To Pack or Not to Pack, That Is the Question

That may be the question, but Joe Biden won’t be giving us the answer.  Instead, he’s going to create a commission to “study” the issue of court packing, and other supposed judicial “reforms,” and get back to us.

Creating a commission is one of the oldest dodges in DC, so I suppose I shouldn’t be surprised that Mr. Biden would recur to it  —  he having been in this town since the War in Vietnam.  But it’s still just a dodge.

Here’s how the Politico article reports it:

Democratic presidential nominee Joe Biden said that if elected he will convene a bipartisan commission of constitutional scholars to examine judicial reforms, asserting there are “a number of alternatives” that go “well beyond” expanding the Supreme Court….

Since [Justice Ruth Bader] Ginsburg’s death, Biden’s response to queries about whether he supported packing the court has evolved from ignoring such questions to declaring he would explain his stance on the issue after the election and denying that voters have a right to know his thoughts before casting their ballots. He has since clarified that he is “not a fan” of court packing.

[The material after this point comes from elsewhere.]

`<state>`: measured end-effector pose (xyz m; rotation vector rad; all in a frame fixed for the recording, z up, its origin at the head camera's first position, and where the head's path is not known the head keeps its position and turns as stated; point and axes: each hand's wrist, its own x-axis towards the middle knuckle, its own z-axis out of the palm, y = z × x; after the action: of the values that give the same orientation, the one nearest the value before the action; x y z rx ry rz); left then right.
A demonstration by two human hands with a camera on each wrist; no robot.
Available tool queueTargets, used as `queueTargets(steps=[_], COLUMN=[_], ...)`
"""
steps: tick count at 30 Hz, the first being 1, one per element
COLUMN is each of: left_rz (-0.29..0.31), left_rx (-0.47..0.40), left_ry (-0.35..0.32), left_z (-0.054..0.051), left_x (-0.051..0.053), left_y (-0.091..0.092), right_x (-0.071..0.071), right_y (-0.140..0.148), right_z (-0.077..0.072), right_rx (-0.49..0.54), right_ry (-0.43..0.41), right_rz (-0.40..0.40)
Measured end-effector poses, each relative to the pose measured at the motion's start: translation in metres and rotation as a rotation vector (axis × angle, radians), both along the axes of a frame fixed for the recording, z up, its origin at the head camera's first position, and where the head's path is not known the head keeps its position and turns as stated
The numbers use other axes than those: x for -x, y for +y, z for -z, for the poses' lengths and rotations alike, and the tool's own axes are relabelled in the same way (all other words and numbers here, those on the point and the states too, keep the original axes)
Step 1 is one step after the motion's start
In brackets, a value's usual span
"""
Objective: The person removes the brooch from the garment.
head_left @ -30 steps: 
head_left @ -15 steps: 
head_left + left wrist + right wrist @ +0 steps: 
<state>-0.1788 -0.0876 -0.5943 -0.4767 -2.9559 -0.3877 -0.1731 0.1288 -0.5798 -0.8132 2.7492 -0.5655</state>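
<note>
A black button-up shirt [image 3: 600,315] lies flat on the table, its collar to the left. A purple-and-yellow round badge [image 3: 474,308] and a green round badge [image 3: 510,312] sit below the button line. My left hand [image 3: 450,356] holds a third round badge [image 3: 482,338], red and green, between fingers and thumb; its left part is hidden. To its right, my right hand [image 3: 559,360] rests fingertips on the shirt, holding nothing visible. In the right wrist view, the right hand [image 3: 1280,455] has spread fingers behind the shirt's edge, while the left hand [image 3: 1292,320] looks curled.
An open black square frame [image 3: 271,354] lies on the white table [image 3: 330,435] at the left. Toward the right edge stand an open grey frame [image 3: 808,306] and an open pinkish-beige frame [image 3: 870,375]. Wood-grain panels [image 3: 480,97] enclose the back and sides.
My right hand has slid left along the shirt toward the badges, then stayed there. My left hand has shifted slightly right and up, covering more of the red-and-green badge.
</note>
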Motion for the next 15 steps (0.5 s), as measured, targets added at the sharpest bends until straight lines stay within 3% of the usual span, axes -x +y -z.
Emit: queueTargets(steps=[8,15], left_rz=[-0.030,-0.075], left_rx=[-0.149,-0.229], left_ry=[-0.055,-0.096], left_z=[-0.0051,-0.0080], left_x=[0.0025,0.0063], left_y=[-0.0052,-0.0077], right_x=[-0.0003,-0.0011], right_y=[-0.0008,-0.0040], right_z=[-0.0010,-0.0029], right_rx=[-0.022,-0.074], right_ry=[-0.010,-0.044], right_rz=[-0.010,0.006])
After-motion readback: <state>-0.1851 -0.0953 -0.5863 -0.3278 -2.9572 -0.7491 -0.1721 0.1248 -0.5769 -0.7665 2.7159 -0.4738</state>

Biden said that the commission would look into reforms “well beyond” adding seats to the Supreme Court:

Biden asserted in the interview, a clip of which was released Thursday morning ahead of his final debate with President Donald Trump, that his proposed commission is “not about court packing.” Pressed by O’Donnell whether the commission would study packing the court by adding more seats, Biden contended that it would not look solely at that issue.

“There’s a number of alternatives that are — go well beyond packing,” the former vice president said, though he conceded that liberals’ demands to pack the court are a “live ball.”

Some senators appeared not to be taken in:

Republicans were quick to balk at Biden’s suggestion, with Senate Judiciary Chairman Lindsey Graham (R-S.C.) calling his comments “gibberish” and proclaiming his proposal “makes zero sense to me constitutionally,” while painting Biden as subservient to the whims of the left.

Sen. Ted Cruz (R-Texas), in an interview on Fox Business, claimed Biden’s “objective is to go quote well beyond packing,” calling his answer “really chilling.”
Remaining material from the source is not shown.